Wednesday, September 19, 2012

"Converting SQL to Relational Algebra"

It's that time of the year again.  Introductory courses in relational data management (I'm a bit reluctant to call them "courses in relational theory") are starting again, all over the world, and consequently, students seeking advice and assistance from "professionals" start posing "Converting SQL to Relational Algebra" questions again on various database-related discussion fora, when they are not able to solve assignments given to them in class, or when they are uncertain their solution is correct.

I would actually like any of the teachers who give such assignments to try and explain to me what purpose they hope to be achieving by giving such assignments.  What do students learn from this ?  I recently got involved in such a "Converting SQL to Relational Algebra" question, and one remark the student made, in the discussion that ensued, confirms my feeling regarding this : they learn nothing at all, and "Converting SQL to Relational Algebra" is completely pointless, only adding to the confusion instead of resolving it.  (The remark was, literally, : "we do not either understand why we are learning this".)

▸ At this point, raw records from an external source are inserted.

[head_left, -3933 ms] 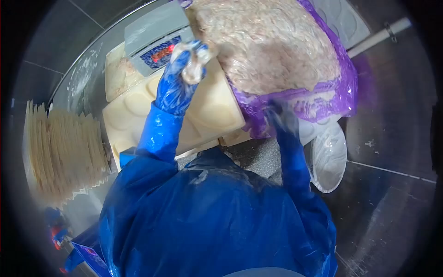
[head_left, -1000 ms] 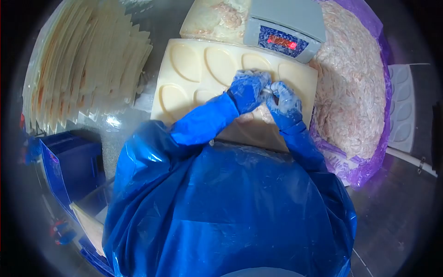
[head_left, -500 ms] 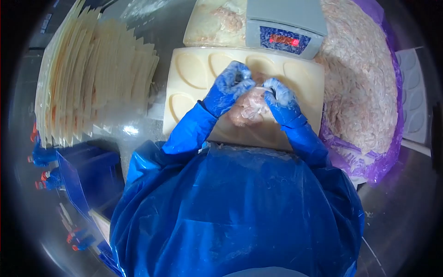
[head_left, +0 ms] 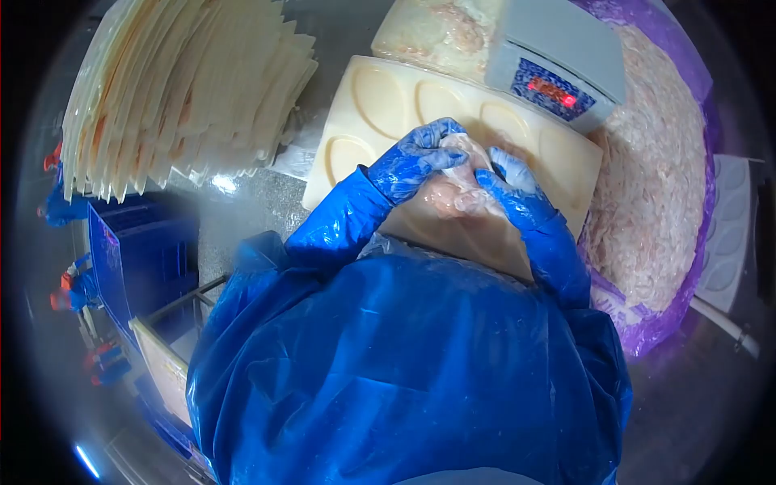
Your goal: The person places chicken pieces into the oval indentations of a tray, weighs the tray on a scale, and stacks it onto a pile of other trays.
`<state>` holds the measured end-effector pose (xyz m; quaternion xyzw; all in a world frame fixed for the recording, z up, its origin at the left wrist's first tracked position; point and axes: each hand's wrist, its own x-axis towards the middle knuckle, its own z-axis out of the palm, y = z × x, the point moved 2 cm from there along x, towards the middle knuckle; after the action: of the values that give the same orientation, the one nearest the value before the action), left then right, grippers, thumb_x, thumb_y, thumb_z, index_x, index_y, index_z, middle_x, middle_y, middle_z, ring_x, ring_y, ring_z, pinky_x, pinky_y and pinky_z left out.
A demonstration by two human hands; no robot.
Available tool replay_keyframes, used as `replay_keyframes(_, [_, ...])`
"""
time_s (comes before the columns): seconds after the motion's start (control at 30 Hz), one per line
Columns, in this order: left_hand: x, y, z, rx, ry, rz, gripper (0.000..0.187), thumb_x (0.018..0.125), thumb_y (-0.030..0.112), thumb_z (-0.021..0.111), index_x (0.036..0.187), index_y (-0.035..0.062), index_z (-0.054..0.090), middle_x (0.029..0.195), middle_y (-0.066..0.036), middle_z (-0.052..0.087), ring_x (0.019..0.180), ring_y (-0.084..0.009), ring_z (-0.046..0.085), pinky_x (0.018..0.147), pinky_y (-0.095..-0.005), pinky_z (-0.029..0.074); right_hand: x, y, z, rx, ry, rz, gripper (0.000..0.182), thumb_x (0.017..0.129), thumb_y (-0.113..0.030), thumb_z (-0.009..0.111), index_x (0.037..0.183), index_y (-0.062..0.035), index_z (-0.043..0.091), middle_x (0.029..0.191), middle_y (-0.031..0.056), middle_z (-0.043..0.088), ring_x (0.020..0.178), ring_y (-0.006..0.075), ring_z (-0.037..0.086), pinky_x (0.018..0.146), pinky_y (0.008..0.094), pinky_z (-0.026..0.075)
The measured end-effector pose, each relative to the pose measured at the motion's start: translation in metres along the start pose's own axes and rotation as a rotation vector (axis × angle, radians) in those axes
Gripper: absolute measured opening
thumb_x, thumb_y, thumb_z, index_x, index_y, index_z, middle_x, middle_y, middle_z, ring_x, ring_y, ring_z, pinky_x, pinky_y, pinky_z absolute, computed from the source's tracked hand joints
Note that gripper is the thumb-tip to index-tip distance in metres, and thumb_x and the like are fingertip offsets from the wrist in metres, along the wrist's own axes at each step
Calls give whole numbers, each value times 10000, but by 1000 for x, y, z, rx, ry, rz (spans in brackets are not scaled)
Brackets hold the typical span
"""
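Note:
A piece of pale pink raw meat (head_left: 457,198), with whitish skin or membrane on it, is held just above a cream moulded tray (head_left: 584,166). My left hand (head_left: 422,160), in a blue glove, is closed on the upper left of the meat, a whitish flap raised at its fingertips. From the right, my right hand (head_left: 517,186), gloved too, grips the meat's edge between thumb and fingers. Large teardrop-shaped hollows show in the tray. Both hands and the meat hide several of them.
A grey scale (head_left: 562,56) with a red lit display stands behind the tray, beside another tray with meat (head_left: 440,28). On the right, a purple-lined container (head_left: 659,178) holds a heap of raw meat. Stacked cream trays (head_left: 182,89) stand left, above a blue bin (head_left: 149,250). Co-workers appear far left.
My view has turned, shifting the tray and scale rightward and tilting them. Between my hands the whitish flap now stands raised, and my fingers have changed position on the meat.

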<state>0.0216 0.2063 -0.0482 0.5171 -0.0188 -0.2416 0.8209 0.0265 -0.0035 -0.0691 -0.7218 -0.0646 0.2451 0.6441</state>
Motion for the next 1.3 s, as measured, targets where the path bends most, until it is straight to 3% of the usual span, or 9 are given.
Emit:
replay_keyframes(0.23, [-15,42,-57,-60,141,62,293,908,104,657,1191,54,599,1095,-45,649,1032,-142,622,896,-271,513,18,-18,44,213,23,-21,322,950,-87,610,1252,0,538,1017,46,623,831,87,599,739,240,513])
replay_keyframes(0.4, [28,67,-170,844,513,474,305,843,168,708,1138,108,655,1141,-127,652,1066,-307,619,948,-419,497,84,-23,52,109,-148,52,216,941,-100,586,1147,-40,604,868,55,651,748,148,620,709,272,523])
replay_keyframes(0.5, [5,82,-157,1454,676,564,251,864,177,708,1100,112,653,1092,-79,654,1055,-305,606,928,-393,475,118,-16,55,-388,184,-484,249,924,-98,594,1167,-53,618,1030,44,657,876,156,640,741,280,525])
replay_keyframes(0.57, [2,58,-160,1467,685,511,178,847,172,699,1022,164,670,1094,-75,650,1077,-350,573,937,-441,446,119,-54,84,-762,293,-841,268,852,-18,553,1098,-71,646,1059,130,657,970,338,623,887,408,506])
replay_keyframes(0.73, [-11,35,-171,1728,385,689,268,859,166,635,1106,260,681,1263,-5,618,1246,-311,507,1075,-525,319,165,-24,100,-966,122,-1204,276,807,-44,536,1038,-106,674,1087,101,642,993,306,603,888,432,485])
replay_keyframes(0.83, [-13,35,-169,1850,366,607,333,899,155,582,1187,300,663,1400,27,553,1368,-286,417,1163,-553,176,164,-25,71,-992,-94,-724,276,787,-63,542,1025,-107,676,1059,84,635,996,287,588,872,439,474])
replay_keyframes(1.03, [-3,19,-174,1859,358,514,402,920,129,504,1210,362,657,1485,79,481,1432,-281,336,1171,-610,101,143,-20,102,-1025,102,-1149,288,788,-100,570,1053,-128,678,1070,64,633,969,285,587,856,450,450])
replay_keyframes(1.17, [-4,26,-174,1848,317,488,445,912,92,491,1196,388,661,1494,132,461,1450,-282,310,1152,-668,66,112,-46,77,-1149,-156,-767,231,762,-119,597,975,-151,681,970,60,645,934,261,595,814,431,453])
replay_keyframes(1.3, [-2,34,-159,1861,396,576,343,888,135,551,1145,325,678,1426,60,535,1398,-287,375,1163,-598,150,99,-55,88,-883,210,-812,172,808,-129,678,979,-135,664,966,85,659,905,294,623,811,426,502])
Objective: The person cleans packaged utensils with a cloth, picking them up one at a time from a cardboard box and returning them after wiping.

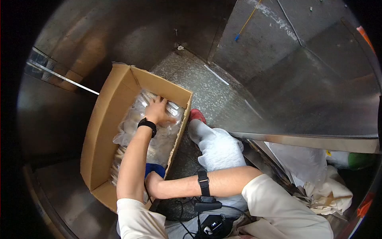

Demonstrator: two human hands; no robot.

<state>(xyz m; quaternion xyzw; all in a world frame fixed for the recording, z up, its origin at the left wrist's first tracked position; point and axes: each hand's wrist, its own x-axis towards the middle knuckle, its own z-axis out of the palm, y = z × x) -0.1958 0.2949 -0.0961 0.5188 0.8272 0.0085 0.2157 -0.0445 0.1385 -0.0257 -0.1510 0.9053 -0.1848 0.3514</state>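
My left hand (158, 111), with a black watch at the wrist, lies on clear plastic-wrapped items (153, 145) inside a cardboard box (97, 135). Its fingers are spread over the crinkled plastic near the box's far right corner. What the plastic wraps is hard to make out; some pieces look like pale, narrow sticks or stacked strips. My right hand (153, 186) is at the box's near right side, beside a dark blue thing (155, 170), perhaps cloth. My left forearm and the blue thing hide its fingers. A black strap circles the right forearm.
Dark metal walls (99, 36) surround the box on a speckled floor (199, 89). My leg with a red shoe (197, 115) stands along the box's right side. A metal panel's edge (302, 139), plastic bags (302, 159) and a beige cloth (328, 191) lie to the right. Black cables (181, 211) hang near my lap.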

Why is this so ?  Well, it's because Relational Algebra is foundational, and SQL is not.  That's because Relational Algebra is completely abstract, and SQL is not.  Not in the same sense that Relational Algebra is abstract.  SQL is abstract with respect to the procedures and algorithms that the implementing engine executes in order to carry out a given SQL command.  But that is not quite as "profound" or "foundational" a level of abstraction as the one the Relational Algebra can be said to have.

SQL is just a syntax for expressing formulae of the RA.  One possible syntax for it.  Of the plethora of distinct possible syntaxes that can be conceived to do the same.  And SQL is an awful syntax for that purpose, come to that.  That's because initially, SQL was firmly rooted in predicate calculus, not in relational algebra.  That SQL can express relational algebra, is only a "coincidental" consequence of the fact that predicate calculus and relational algebra were later proven equivalent.  That historical reason is why, for example, relational difference had to be expressed using WHERE NOT EXISTS (...), and EXCEPT was only introduced in the standard decades later.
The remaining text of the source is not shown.